Opposing economist asks why disincentives in carbon tax wouldn’t apply to income tax

Economists at the University of Pennsylvania and University of Bonn argue that the United States would be better off if well-heeled citizens paid the kind of high tax rates not seen since the Eisenhower administration.

According to a working paper by Bonn’s Fabian Kindermann and Penn’s Dirk Krueger published by the National Bureau of Economic Research, going back to the 1950s’ top marginal tax rate of 91 percent could be the elixir to cure the income inequality bug.

DirkKrueger.UPennKrueger told the Huffington Post a rate “between 85 and 90 percent” makes everybody better off, including people in the 1 percent.

“High marginal tax rates provide social insurance against not making it into the 1 percent,” Krueger said.
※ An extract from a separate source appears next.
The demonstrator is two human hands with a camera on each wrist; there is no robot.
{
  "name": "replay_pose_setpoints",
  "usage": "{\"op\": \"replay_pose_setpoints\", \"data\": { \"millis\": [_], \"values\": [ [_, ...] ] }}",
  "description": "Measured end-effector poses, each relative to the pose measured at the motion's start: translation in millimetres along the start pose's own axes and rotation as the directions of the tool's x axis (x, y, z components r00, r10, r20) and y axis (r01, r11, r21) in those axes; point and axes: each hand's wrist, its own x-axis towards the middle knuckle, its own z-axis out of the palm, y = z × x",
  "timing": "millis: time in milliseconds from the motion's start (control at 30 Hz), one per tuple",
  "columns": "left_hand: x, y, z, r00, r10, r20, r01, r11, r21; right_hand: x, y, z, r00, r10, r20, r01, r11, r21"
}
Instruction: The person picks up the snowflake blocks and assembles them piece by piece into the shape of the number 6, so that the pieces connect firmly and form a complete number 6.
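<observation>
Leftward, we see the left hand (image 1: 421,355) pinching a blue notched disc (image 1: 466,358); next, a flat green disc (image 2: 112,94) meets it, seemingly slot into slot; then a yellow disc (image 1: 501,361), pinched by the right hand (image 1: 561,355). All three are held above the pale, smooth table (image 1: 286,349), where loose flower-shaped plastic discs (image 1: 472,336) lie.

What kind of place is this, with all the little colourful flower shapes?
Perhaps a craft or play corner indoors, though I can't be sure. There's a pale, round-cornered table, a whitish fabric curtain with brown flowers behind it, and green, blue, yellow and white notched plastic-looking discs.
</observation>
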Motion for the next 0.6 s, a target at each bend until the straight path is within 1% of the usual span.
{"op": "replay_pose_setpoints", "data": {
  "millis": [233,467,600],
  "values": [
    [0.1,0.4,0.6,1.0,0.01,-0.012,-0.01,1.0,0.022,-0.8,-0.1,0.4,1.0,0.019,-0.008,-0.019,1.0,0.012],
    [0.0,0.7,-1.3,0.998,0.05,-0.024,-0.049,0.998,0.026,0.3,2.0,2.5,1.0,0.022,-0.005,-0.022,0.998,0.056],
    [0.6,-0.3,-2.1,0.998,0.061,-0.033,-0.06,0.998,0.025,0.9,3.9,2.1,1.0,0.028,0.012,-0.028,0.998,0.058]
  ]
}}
The Huffington Post said they would primarily fall upon “celebrities, sports stars, and entrepreneurs — people with innate talents that are hugely rewarding, but only for a short period of time.”

If marginal rates are ratcheted sky-high for top earners and low for everyone else, then there is a better than average chance that a typical American will pay very low tax rates, according to Krueger.

Data from a Treasury Department study spanning 1975 to 2005, however, show that the movement between low- and high-income brackets is more complicated than Krueger suggests.

The Treasury study found that taxpayers who were in the bottom 20 percent in income in 1996 increased their income by 91 percent by 2005, and those in the top 1 percent saw their wealth decline.

The study also found that more than three in four working Americans whose incomes were in the bottom 20 percent in 1975 were in the top 40 percent of income earners by 1991. The data also show that only 5 percent of those initially in the bottom stratum were still there in 1991.

Krueger and Kindermann’s working paper also contends that everybody would be better off if the top marginal tax rate which stands at 36 percent, were increased nearly three-foldn people earning more than $250,000.

Other economists told The College Fix that Krueger and Kindermann’s recommendations would disincentivize entrepreneurism.

SteveHorwitz.StLawrenceUSteve Horwitz, chair of the economics department at St. Lawrence University, said in an email that raising marginal rates would spur entrepreneurs and business owners to move their money elsewhere.

“At marginal rates that high, the wealthy will find whatever ways they can to hide their income or take advantage of every loophole they can. They may also move operations overseas to try to avoid those rates,” Horwitz told the Fix.

Horwitz said it’s funny that “progressives” in economic departments “are in favor of increasing the tax on carbon so people will produce less of it, yet cannot see that increasing taxes on income would also cause people to produce less income.

“Incentives either work or they don’t. You can’t pick and choose,” Horwitz said.

“When government increases taxes on capital gains, fewer people invest in a country and total tax revenue goes down,” Edward Stringham, an economist at Fayetteville State University, said in an interview.

Stringham pointed to wealthy “individuals like French actor Gerard Depardieu and supermodel Laetitia Casta giving up their French citizenship to move to countries with lower taxes.”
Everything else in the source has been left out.